◆ Task item ◆
The full listing, copied exactly and free of pictures, is the expected reply.

◆ Exercise data ◆
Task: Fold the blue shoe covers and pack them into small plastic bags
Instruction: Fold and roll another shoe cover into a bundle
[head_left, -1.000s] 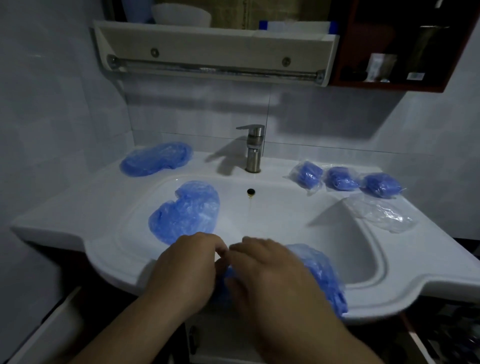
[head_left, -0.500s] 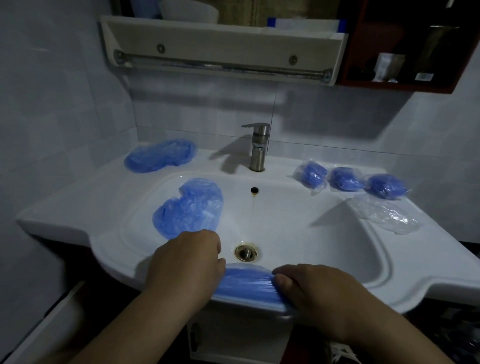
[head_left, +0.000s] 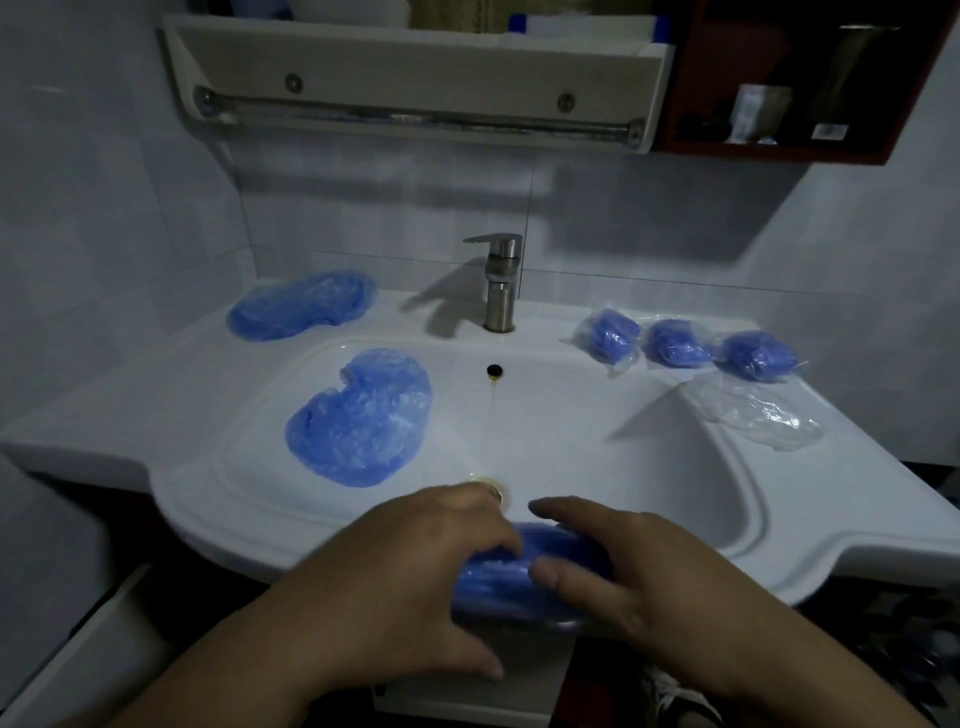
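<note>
Lower centre of the head view: my left hand (head_left: 415, 561) and right hand (head_left: 639, 566) both clasp the half-folded shoe cover (head_left: 514, 579) on the sink (head_left: 249, 525) front rim. I judge it feather-light, limp and slippery, best pinched at both ends.

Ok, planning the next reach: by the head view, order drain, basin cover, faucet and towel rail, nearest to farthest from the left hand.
1. Drain, just beyond the left hand.
2. Basin cover, left side of the sink.
3. Faucet, behind the sink, centre.
4. Towel rail, on the wall above.
</note>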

◆ Response to the task ◆
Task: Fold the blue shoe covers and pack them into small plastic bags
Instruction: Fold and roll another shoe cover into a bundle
[head_left, -1.000s] 
[head_left, -0.500s] 
[head_left, +0.000s] 
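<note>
Lower centre of the head view: my left hand (head_left: 415, 561) and right hand (head_left: 639, 566) both clasp the half-folded shoe cover (head_left: 514, 579) on the sink (head_left: 249, 525) front rim. I judge it feather-light, limp and slippery, best pinched at both ends.

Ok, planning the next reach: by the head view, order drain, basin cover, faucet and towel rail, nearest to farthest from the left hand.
1. Drain, just beyond the left hand.
2. Basin cover, left side of the sink.
3. Faucet, behind the sink, centre.
4. Towel rail, on the wall above.
</note>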

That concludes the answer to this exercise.